Certainly opinions are like belly buttons. Ubiquitous. But in cases like the pandemic and the climate catastrophe, they’re also not like belly buttons. In these cases, some of them are simply wrong.
The people holding these opinions are hideously, lethally wrong. Their delusions are killing other people. Are killing other species. Are killing our shared world.
They feel they are in a fight to the finish, and this is their hill to die on. They will not bend, not even an inch, because flexibility is weakness.
But there is no fight. Rigid, unyielding immobility is not strength.
2 + 2 does not equal five. Gravity does not care for declarations. Viruses do not understand protestations. Thermodynamics does not yield to bluster.
There is a way out for everyone who is wrong.
There is a way out for everyone, because we are all wrong sometimes.

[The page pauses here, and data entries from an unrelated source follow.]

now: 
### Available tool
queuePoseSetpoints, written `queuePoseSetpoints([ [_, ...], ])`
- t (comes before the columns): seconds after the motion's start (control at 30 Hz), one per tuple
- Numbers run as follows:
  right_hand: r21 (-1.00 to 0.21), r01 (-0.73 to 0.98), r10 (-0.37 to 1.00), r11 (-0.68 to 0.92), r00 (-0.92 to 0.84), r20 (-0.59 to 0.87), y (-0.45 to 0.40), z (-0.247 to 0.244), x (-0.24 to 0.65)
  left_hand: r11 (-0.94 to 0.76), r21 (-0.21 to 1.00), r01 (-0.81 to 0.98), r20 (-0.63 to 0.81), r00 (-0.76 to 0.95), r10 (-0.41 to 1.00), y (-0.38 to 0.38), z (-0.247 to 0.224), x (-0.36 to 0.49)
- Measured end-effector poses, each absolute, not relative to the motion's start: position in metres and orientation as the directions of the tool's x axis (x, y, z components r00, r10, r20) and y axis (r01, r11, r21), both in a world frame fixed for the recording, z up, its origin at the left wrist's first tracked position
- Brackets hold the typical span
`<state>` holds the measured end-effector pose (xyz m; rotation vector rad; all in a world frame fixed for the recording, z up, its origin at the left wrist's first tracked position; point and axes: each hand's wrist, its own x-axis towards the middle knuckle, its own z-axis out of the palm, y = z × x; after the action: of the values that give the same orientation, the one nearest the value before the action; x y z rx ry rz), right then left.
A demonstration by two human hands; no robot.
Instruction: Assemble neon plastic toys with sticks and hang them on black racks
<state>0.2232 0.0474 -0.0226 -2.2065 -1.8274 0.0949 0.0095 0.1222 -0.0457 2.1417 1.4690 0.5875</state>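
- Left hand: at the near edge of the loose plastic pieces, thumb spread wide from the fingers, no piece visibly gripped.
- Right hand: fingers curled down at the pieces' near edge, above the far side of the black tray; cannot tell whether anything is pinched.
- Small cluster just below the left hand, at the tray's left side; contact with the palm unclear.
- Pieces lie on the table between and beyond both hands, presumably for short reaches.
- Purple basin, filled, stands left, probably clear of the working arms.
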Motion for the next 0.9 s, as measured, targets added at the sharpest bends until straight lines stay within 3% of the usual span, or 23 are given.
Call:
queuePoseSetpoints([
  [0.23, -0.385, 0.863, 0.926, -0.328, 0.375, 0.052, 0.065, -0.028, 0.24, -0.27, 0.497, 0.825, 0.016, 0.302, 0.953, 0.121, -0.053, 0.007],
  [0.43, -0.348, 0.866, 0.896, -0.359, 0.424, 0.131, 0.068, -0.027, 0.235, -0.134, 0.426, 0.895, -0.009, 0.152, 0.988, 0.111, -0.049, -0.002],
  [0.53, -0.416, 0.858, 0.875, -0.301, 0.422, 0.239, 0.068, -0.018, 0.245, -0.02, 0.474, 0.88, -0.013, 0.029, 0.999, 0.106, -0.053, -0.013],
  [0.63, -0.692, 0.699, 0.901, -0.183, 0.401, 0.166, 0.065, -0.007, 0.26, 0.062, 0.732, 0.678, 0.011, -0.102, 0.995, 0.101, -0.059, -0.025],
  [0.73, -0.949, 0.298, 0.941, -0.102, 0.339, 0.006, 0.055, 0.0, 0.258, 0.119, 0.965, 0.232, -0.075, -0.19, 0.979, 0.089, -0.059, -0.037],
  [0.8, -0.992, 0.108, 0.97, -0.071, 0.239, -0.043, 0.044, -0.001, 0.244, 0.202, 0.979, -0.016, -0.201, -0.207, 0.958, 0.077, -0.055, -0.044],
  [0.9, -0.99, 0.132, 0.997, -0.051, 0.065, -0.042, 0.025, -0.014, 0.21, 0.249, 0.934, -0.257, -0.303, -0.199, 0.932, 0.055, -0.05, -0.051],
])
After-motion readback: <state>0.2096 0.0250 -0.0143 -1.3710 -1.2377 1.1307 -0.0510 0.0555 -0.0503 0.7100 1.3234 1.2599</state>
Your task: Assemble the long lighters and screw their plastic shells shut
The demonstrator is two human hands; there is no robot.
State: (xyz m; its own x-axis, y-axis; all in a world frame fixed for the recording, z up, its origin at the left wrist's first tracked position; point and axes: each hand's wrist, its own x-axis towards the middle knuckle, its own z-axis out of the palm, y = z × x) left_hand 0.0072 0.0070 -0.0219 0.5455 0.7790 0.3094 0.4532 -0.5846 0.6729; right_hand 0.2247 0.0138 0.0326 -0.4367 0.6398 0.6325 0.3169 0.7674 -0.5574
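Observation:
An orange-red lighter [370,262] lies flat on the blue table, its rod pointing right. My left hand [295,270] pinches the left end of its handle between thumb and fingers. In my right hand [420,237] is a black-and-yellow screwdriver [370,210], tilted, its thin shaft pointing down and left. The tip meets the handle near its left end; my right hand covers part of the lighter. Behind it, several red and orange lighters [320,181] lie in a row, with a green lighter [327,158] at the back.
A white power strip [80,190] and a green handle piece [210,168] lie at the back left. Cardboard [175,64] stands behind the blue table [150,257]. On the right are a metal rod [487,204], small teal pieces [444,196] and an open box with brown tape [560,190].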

First, we must remember that being wrong is all right. It’s human. We’re no less human for our mistakes. Perhaps we are more so.
Second, it’s ok to admit our mistakes. Even if just to ourselves. We don’t have to apologize to anyone else or do it publicly. Our mistakes are our own to own.
Third, it’s fine to learn from our mistakes. We can all always do better, it’s just how things are. If we were ever infallible, why, we’d all be popes. And that’d be a pretty lonely life to be quite honest.
Fourth, it’s cool to change our mind and our behaviour and our personality. It’s normal. We all change throughout our lives. Our bodies change, and our ideas. This doesn’t make us weak or flighty, it just makes us human.
Does this way lead to apologies and forgiveness and forgetting? No. Of course not.
This is a struggle within the soul of each and every one of us to be a better human. We struggle to accept ourselves and others, to make peace not friends.
It’s too late for my father to ever admit any mistakes, too late to apologize for the pain he caused. Death will do that.
It’s not too late for my brother. But he should help himself first, make peace with himself. Whether there’s time and energy to rebuild our relationship? I doubt it. Lives are not infinite, after all.
It’s not too late for most people on the wrong side of facts like pandemics and the climate catastrophe. They don’t have to apologize to anyone. They don’t need to seek forgiveness. They shouldn’t expect warm reward and regard, either.
We are all learning to be better humans, friends, family, and citizens of Earth. These are individual struggles. The goal is peace and health, not love and unity.